Here I am. Here is a picture of what we did.



As you I hope, can see, we changed out the exhaust fan to the best one H Depot had, Mr rb made a flange to go over the exhaust fan. then we vented out lights. Put the ballast up high on a shelf or in another room if that is possible. That really helps the heat. I have a window that I put a big fan in to bring in fresh air. it is still cool here, that won't work this summer. We have a vent, but I am going to try to not grow in the heat of the summer.

We have a 400 and a 600 in there. He built a top for the tub so i could get more plants in there.

Does that help? Anything else specific please ask.
rose


----------



## slowmo77 (Mar 28, 2011)

sounds like you've got it down pretty good. i've been playin with the a/c upstairs and can get the temps in that bathroom down in the 50's without any lights and the door closed. i think im gonna hang my lights this weekend and run them to see what my temps are. i figure i can keep it pretty cool with the A/C as low as it will go up there. still gotta go buy the conversion bulbs..  

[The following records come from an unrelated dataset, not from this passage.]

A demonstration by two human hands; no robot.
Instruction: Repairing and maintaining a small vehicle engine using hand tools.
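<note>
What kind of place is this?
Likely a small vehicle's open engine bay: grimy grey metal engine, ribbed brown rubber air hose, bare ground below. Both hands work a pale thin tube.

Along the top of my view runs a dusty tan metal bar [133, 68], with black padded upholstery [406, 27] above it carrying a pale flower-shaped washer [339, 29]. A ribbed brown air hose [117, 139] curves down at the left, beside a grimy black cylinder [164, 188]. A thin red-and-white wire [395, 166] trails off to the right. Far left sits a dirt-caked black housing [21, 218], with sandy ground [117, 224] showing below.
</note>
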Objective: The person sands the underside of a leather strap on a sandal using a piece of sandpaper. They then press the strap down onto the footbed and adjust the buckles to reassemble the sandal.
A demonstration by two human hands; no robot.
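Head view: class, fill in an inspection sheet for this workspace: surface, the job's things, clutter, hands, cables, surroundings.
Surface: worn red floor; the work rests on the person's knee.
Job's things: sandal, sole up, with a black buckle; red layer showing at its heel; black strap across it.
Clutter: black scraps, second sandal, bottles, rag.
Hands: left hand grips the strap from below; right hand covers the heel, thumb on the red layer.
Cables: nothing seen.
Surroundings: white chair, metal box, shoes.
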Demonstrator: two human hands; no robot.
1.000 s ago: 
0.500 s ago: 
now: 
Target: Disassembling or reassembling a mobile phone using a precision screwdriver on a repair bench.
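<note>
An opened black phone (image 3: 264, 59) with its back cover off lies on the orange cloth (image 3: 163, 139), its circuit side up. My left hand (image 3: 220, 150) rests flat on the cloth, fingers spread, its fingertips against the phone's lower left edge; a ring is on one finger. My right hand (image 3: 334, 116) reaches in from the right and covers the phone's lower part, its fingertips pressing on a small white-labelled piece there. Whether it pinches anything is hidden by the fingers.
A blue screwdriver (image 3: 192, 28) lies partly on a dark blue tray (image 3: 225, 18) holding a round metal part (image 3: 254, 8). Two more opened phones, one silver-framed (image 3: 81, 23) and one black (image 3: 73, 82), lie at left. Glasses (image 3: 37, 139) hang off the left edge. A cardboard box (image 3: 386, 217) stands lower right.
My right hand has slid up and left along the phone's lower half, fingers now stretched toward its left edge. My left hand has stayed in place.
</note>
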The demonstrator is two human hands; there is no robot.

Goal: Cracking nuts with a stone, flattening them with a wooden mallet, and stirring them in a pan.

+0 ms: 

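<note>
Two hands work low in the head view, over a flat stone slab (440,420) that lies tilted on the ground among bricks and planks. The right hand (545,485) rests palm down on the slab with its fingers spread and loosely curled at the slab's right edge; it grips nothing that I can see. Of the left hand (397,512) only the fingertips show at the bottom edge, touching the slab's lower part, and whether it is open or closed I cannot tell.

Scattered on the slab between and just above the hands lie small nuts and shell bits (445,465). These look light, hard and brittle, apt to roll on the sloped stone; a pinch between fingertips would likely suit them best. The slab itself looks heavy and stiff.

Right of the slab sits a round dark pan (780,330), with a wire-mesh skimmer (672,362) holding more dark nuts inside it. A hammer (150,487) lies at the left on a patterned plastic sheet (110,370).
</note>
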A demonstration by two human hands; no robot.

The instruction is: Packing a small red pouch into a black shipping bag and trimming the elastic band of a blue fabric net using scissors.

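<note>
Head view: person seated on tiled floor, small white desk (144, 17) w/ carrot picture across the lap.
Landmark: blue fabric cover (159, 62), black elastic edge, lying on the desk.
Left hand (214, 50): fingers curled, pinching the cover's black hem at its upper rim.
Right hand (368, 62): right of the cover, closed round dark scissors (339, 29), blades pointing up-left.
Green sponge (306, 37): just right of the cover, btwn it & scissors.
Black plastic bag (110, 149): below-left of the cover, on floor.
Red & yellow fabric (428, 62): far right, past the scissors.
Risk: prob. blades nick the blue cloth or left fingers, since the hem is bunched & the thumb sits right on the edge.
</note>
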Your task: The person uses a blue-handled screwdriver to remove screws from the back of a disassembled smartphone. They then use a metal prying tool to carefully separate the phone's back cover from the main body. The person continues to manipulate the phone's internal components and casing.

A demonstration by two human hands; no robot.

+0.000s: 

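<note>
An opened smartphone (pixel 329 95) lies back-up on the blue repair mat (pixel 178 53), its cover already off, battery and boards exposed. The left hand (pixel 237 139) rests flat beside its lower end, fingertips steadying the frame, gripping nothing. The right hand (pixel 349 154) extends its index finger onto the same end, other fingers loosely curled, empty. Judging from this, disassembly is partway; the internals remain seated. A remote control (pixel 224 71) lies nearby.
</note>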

Thanks Rosebud. if i run into any problems i'll hit you up.


----------



## Snickerdoodle (Apr 6, 2011)

slowmo77 said:
			
		

> ok im about to move my grow into an upstairs bathtub thats not being used. i plan on running dual 400w hps lights with just a wing not a air cooled hood. the bathroom has its own exhaust which i plan to replece the fan with a stronger one it. the upstairs has its own a/c unit and the bathroom is small with its own vent..
> 
> how hard do you think its gonna be to keep this room cool? any suggetions from ppl already growing in a tub would be nice.. thanks


 
I've been a tub grower and have found that the guest bathroom is an excellent place to grow. I put four GH Water Farms right in the tub and it was so nice being able to drain them easily. We already had a ducted exhaust fan, so I beefed that up and connected it to my ducted light fixture. I wanted to suggest that you consider a booster fan for your AC duct. These run about $30 and are pretty easy to install.


----------



## FA$TCA$H (Apr 7, 2011)

nothing to add, they said it all. bathtub grower as well.


----------



## OGKushman (Apr 7, 2011)

must be nice to have an extra bathroom lol



wait, you do have an exta bathroom?  right


:rofl:


----------